Coda

Listening and self-care in Shazia Hafiz Ramji's 'Port of Being' (2018)

Crop of cover of 'Port of Being'
Source: Invisible Publishing

In A Voice and Nothing More (2006)Mladen Dolar describes listening as a submissive act: “Listening entails obeying; there is a strong etymological link between the two in many languages.”[1] Dolar continues further, fortifying this etymological link, and states that “the moment one listens one has already started to obey, in an embryonic way one always listens to one’s master’s voice, no matter how much one opposes it afterward.”[2] Dolar’s comments may benefit from distinguishing between two modes of sonic stimulation to characterize hearing (as passive, as what he describes in this passage) and listening (as active, as an intent to bring the world's sounds inside). That being said, Dolar has framed the act of listening here as a loss of agency since, as he suggests, we often cannot select what it is that we hear or overhear.

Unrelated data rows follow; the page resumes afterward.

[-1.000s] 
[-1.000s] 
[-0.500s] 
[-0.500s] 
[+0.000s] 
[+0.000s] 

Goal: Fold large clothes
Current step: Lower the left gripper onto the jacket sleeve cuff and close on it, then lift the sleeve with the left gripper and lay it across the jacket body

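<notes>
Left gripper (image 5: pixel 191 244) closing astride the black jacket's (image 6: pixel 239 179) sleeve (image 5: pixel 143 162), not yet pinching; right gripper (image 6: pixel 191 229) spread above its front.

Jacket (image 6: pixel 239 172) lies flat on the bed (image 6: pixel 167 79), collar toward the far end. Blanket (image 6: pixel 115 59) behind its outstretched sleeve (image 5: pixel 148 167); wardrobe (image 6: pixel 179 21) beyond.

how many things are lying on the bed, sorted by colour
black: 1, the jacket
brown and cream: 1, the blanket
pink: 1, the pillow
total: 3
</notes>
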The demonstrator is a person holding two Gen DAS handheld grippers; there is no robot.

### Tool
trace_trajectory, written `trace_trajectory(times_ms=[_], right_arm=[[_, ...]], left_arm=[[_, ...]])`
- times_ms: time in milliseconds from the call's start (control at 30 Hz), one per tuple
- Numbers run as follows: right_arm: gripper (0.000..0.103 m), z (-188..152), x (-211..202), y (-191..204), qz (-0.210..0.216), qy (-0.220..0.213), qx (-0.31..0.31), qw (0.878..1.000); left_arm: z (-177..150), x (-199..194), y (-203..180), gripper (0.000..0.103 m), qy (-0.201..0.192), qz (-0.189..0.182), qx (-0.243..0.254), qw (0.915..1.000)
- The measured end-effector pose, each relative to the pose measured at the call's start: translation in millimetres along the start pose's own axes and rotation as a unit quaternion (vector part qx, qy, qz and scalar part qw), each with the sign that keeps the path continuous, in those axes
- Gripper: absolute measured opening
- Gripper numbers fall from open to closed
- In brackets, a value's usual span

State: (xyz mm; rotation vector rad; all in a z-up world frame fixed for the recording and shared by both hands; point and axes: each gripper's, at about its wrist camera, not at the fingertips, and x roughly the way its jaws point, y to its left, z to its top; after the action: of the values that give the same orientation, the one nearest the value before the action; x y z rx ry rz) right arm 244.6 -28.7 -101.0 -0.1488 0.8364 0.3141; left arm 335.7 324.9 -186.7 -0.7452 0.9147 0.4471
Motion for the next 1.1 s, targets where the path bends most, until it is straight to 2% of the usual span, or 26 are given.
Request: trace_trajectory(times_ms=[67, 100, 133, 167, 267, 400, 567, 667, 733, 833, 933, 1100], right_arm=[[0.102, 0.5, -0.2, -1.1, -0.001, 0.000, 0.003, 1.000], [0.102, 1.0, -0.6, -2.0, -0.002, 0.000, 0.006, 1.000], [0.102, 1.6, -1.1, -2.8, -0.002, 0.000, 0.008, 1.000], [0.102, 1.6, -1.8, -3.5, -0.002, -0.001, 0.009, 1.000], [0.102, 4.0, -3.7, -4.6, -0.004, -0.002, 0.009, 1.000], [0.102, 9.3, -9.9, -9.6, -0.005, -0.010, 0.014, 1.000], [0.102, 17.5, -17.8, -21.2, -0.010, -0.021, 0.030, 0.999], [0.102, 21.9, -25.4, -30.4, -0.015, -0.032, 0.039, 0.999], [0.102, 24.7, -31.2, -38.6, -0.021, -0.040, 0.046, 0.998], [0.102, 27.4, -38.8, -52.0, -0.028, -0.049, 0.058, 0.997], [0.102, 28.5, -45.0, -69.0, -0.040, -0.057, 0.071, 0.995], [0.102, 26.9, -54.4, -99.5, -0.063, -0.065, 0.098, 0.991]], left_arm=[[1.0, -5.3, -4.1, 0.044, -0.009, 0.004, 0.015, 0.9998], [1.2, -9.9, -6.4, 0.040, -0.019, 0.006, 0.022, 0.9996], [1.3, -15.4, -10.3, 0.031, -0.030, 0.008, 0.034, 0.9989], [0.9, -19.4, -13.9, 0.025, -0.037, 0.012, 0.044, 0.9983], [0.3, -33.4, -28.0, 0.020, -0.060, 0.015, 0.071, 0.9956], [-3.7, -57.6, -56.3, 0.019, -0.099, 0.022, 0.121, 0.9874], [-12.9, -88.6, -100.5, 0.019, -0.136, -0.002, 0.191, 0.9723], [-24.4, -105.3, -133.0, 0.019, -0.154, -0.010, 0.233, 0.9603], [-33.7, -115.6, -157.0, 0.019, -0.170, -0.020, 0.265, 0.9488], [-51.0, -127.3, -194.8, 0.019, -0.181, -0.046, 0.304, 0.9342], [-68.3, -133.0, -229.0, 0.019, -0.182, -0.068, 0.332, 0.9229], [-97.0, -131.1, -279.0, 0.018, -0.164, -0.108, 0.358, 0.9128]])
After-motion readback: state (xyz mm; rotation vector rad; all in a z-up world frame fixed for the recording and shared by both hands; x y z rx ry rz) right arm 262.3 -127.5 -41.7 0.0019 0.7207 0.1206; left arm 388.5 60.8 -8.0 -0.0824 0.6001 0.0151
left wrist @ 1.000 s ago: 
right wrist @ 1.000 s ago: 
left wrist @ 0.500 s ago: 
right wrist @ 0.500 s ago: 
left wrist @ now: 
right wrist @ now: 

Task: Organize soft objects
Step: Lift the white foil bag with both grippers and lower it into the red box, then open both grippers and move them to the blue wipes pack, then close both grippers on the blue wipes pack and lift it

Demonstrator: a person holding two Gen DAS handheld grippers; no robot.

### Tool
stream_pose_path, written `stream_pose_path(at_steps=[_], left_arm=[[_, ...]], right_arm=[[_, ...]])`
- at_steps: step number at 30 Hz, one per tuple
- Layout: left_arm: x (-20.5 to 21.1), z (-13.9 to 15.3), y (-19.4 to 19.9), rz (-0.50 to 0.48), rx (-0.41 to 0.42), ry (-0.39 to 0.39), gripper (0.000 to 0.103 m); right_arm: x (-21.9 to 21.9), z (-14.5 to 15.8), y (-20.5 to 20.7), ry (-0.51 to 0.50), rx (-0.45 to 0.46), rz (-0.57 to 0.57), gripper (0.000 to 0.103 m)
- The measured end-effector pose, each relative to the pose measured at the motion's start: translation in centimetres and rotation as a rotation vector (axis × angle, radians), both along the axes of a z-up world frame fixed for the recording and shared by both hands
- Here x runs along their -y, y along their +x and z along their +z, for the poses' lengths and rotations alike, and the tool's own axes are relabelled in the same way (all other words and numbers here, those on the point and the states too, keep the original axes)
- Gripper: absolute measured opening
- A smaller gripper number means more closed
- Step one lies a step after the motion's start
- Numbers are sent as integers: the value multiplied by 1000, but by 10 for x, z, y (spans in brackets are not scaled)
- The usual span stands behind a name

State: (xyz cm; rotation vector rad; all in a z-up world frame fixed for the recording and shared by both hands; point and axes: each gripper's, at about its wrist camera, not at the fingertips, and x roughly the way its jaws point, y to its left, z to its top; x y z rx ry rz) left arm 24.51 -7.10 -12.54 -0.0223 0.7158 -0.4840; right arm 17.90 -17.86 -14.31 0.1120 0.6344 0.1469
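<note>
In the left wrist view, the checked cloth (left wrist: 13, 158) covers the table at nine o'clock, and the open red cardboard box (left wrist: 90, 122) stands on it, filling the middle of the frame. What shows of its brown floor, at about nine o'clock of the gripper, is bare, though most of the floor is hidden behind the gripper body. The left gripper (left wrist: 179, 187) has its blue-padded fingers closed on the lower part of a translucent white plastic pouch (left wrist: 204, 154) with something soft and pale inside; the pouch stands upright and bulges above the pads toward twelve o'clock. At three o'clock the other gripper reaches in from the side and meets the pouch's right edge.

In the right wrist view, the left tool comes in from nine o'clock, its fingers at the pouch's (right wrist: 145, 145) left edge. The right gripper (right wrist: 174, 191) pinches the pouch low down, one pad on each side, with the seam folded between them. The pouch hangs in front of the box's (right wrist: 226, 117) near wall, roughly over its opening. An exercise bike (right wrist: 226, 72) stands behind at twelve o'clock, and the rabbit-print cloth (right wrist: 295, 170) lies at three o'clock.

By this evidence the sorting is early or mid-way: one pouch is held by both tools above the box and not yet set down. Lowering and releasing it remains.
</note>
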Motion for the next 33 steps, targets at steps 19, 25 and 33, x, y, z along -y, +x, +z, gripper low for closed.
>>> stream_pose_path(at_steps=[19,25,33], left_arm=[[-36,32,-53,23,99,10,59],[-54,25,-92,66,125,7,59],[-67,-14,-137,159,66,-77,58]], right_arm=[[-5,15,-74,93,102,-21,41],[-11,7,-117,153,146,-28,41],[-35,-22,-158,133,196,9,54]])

I come to Shazia Hafiz Ramji’s debut collection of poems Port of Being (2018) with Dolar’s comments in mind. The title, Port of Being, gestures toward an openness of the self. Perhaps the port is an ear — an entry point for the reverberations around us, sounds that shape the procedures of daily life. The book itself is partially cultivated from soundbites culled from Ramji’s day-to-day. Each poem in the opening series “Container,” for example, is prefaced by grey, italicized text. These are words and phrases of overheard conversations “on the buses, streets, and port of Vancouver.”[3] “Do you have the time? Twenty forty-eight”[4] and “Ma mère m’a dit d’attendre.”[5] Such phrases are seemingly mundane, but each poem unfurls in fractured lines with a heightened sensitivity to the moment of listening:

           Military time          on a bus to Dunbar

                                stopped at Powell

                                             by the sugar refinery 

 the waterfront                                      for more than a hundred years

The poem continues as the speaker shifts her gaze toward a smiling stranger,

       smelling of rice he cooked 

the evening before                  from the Superstore            by Rupert[6]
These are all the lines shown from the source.